* [Required work]: Print each entry precisely; exclude the pictures.

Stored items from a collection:
#####

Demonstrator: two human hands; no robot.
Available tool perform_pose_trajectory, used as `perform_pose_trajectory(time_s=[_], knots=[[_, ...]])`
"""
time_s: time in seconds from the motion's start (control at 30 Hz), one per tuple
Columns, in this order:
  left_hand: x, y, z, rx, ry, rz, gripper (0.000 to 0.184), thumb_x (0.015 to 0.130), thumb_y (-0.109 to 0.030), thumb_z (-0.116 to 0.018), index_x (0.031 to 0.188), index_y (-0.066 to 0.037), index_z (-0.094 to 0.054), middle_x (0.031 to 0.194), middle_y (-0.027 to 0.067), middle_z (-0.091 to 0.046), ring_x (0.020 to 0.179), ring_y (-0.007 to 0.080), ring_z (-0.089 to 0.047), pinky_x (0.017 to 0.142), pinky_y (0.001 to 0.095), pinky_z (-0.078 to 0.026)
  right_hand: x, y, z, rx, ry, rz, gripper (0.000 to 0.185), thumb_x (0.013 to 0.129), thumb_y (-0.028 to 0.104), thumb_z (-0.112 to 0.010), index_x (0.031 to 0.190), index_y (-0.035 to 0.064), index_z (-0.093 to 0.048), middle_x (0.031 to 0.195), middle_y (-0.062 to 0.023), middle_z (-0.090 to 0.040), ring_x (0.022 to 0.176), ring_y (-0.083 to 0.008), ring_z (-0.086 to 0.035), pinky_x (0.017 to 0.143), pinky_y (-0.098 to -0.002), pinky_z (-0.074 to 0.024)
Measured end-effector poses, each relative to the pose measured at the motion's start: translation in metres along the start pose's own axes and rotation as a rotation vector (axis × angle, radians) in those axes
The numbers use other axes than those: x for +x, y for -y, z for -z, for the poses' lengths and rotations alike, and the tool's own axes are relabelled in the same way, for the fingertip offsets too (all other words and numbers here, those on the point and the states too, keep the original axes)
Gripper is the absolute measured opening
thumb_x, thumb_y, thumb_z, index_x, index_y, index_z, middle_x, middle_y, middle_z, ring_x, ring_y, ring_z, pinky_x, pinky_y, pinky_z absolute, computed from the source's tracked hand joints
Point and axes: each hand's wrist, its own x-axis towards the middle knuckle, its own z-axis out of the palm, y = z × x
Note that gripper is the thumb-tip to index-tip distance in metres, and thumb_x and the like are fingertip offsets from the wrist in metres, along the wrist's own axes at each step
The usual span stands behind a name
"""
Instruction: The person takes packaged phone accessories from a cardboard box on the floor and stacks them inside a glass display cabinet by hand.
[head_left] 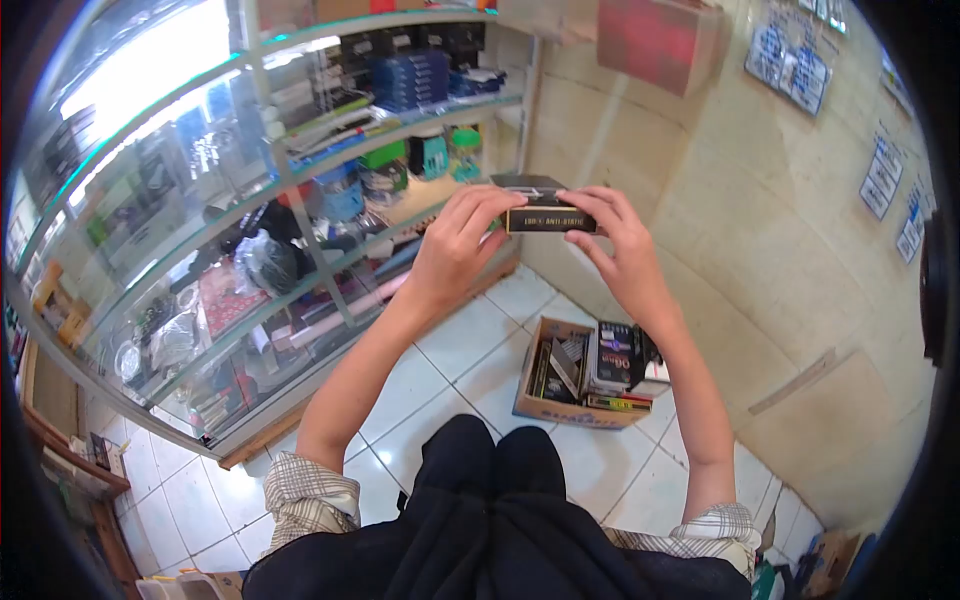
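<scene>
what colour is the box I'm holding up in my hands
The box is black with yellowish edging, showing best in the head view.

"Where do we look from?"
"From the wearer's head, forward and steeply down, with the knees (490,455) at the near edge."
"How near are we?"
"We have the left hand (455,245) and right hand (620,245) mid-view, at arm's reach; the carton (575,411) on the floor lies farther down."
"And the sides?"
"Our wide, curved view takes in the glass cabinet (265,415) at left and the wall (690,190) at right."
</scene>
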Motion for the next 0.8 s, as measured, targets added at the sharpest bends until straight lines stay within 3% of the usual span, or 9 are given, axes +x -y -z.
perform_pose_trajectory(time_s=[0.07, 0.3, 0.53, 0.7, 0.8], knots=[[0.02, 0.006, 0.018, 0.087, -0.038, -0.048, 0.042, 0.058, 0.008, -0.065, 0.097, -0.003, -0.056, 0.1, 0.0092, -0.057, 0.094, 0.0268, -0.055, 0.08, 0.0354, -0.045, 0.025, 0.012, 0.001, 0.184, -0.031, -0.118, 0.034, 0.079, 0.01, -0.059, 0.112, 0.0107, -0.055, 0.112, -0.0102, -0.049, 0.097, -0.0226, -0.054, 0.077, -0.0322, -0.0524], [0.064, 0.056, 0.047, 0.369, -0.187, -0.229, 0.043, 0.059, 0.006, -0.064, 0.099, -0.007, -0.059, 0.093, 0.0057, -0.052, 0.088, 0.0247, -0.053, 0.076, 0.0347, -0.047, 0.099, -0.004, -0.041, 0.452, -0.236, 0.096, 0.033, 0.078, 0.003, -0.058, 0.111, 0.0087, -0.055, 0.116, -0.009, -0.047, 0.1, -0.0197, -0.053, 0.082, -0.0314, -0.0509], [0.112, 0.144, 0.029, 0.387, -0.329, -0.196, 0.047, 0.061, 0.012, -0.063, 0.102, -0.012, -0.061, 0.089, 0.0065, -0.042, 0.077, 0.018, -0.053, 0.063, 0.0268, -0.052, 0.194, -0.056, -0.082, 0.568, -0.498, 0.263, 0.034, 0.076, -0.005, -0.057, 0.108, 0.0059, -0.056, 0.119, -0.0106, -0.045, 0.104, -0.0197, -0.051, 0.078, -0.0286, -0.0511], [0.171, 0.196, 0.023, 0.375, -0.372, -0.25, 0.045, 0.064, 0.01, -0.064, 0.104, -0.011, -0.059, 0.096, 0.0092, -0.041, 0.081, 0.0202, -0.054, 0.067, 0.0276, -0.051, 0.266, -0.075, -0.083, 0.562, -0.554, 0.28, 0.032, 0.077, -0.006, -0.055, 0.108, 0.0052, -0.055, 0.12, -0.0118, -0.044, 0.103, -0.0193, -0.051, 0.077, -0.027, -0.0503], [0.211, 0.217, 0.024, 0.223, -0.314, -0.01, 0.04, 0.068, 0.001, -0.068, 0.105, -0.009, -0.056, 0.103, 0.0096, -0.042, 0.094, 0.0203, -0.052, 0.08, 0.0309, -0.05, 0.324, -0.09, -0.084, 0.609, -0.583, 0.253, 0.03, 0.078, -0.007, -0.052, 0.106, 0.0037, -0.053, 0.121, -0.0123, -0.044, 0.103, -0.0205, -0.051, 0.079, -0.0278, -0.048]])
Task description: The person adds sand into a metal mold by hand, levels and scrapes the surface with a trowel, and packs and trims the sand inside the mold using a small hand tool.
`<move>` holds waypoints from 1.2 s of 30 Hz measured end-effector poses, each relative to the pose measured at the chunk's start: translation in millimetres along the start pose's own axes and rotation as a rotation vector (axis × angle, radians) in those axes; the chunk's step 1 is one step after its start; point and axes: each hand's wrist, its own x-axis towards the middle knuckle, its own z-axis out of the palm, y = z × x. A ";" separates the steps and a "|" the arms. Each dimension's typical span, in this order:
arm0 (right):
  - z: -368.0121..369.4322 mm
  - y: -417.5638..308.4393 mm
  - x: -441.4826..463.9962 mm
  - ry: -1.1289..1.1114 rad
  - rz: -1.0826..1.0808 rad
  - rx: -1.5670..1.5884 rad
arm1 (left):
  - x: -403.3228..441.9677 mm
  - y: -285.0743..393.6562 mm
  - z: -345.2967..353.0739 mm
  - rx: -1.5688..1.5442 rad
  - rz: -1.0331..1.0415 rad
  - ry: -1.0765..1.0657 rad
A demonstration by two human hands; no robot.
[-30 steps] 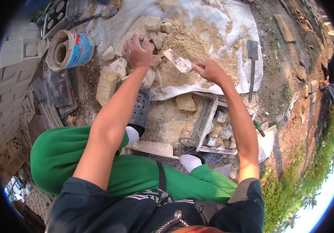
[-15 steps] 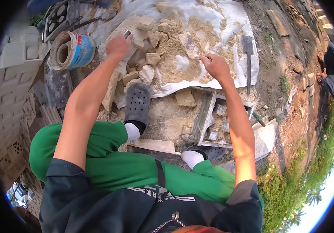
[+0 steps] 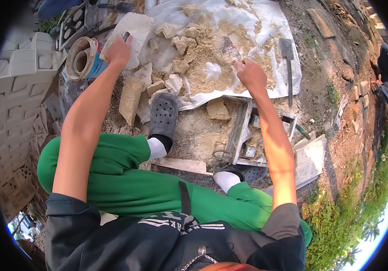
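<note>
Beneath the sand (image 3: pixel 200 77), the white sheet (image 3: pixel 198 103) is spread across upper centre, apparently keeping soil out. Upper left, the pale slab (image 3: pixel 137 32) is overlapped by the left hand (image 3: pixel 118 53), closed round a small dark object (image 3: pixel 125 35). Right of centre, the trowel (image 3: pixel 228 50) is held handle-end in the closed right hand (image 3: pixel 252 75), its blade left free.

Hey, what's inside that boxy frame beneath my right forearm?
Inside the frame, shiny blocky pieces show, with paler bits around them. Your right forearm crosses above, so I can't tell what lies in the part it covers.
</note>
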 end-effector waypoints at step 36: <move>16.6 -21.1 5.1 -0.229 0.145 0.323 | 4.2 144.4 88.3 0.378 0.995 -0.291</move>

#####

* [Answer space]:
Demonstrator: two human hands; no robot.
Available tool perform_pose_trajectory, used as `perform_pose_trajectory(time_s=[_], knots=[[_, ...]])`
"""
time_s: time in seconds from the motion's start (control at 30 Hz), one per tuple
Columns, in this order:
  left_hand: x, y, z, rx, ry, rz, gripper (0.000 to 0.184), thumb_x (0.015 to 0.130), thumb_y (-0.109 to 0.030), thumb_z (-0.116 to 0.018), index_x (0.031 to 0.188), index_y (-0.066 to 0.037), index_z (-0.094 to 0.054), middle_x (0.031 to 0.194), middle_y (-0.027 to 0.067), middle_z (-0.091 to 0.046), ring_x (0.020 to 0.179), ring_y (-0.007 to 0.080), ring_z (-0.089 to 0.047), pinky_x (0.017 to 0.142), pinky_y (0.001 to 0.095), pinky_z (-0.078 to 0.026)
  right_hand: x, y, z, rx, ry, rz, gripper (0.000 to 0.185), thumb_x (0.013 to 0.129), thumb_y (-0.028 to 0.104), thumb_z (-0.112 to 0.010), index_x (0.031 to 0.190), index_y (-0.035 to 0.064), index_z (-0.093 to 0.048), middle_x (0.031 to 0.195), middle_y (-0.062 to 0.023), middle_z (-0.090 to 0.040), ring_x (0.022 to 0.176), ring_y (-0.083 to 0.008), ring_z (-0.086 to 0.035), pinky_x (0.017 to 0.143), pinky_y (-0.098 to -0.002), pinky_z (-0.074 to 0.024)
Measured end-effector poses, each relative to the pose measured at the motion's start: translation in metres along the start pose's own axes and rotation as a rotation vector (axis × angle, radians) in those axes
The numbers use other axes than those: x for +x, y for -y, z for -z, for the poses' lengths and rotations alike, and the tool's own axes are relabelled in the same way, for the fingertip offsets too (all other words and numbers here, those on the point and the states too, keep the original axes)
Gripper is the absolute measured opening
thumb_x, thumb_y, thumb_z, index_x, index_y, index_z, middle_x, middle_y, middle_z, ring_x, ring_y, ring_z, pinky_x, pinky_y, pinky_z absolute, computed from the source's tracked hand joints
Point and axes: each hand's wrist, its own x-axis towards the middle knuckle, its own z-axis out of the palm, y = z × x
Note that gripper is the thumb-tip to index-tip distance in metres, and thumb_x and the like are fingertip offsets from the wrist in metres, along the wrist's own axes at each step
The usual span stands behind a name
"""
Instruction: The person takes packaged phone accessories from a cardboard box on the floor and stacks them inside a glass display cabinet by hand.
[head_left] 
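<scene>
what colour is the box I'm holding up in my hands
The box is black with yellowish edging, showing best in the head view.

"Where do we look from?"
"From the wearer's head, forward and steeply down, with the knees (490,455) at the near edge."
"How near are we?"
"We have the left hand (455,245) and right hand (620,245) mid-view, at arm's reach; the carton (575,411) on the floor lies farther down."
"And the sides?"
"Our wide, curved view takes in the glass cabinet (265,415) at left and the wall (690,190) at right."
</scene>
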Motion for the next 0.8 s, as measured, targets added at the sharpest bends until straight lines stay within 3% of the usual span, or 9 are given, axes +x -y -z.
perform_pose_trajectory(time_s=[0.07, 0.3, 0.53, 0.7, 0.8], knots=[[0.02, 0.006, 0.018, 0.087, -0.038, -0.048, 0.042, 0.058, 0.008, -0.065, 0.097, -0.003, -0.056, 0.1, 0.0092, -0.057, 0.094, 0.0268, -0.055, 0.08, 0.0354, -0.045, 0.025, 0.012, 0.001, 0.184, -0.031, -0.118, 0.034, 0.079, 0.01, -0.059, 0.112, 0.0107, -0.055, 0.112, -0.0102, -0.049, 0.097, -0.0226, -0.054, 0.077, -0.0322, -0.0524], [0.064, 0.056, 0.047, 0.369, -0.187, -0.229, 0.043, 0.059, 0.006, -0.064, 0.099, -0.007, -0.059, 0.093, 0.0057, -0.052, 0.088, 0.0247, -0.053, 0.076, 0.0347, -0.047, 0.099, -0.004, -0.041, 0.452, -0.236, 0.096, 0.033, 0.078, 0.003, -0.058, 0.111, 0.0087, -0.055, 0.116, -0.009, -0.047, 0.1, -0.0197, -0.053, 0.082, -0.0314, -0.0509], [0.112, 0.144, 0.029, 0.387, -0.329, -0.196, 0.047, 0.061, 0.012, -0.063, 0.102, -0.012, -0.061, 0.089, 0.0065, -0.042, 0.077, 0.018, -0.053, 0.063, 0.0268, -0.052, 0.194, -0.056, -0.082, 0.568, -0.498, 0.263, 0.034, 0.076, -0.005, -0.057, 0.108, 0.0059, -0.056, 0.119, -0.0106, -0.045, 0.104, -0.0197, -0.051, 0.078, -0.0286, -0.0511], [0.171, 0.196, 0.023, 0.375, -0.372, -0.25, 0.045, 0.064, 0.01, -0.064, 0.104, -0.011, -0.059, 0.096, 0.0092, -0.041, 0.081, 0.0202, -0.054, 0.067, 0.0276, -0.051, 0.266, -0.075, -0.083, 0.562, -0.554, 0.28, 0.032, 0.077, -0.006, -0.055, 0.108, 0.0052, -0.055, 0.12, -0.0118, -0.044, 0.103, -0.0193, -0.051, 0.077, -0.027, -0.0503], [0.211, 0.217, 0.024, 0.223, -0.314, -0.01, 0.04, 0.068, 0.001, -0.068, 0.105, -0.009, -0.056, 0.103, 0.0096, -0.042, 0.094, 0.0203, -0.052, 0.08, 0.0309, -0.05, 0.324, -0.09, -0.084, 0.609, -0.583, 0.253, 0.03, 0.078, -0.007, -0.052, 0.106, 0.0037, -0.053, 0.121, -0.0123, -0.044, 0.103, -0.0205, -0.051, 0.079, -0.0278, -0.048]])
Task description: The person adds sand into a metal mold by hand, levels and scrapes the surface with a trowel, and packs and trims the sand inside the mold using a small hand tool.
`<move>` holds waypoints from 1.2 s of 30 Hz measured end-effector poses, each relative to the pose measured at the chunk's start: translation in millimetres along the start pose's own axes and rotation as a rotation vector (axis × angle, radians) in those axes; the chunk's step 1 is one step after its start; point and axes: each hand's wrist, its own x-axis towards the middle knuckle, its own z-axis out of the palm, y = z × x. A ";" separates the steps and a "|" the arms. Each dimension's typical span, in this order:
arm0 (right):
  - z: -368.0121..369.4322 mm
  - y: -417.5638..308.4393 mm
  - x: -441.4826..463.9962 mm
  - ry: -1.1289..1.1114 rad
  - rz: -1.0826..1.0808 rad
  - rx: -1.5670..1.5884 rad
arm1 (left):
  - x: -403.3228..441.9677 mm
  - y: -285.0743..393.6562 mm
  - z: -345.2967..353.0739 mm
  - rx: -1.5688..1.5442 rad
  - rz: -1.0331..1.0415 rad
  - ry: -1.0765..1.0657 rad
A demonstration by two human hands; no robot.
[-30 steps] 
[-15 steps] 
[+0 steps] 
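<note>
Beneath the sand (image 3: pixel 200 77), the white sheet (image 3: pixel 198 103) is spread across upper centre, apparently keeping soil out. Upper left, the pale slab (image 3: pixel 137 32) is overlapped by the left hand (image 3: pixel 118 53), closed round a small dark object (image 3: pixel 125 35). Right of centre, the trowel (image 3: pixel 228 50) is held handle-end in the closed right hand (image 3: pixel 252 75), its blade left free.

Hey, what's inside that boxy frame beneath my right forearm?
Inside the frame, shiny blocky pieces show, with paler bits around them. Your right forearm crosses above, so I can't tell what lies in the part it covers.
</note>
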 end-effector waypoints at step 36: <move>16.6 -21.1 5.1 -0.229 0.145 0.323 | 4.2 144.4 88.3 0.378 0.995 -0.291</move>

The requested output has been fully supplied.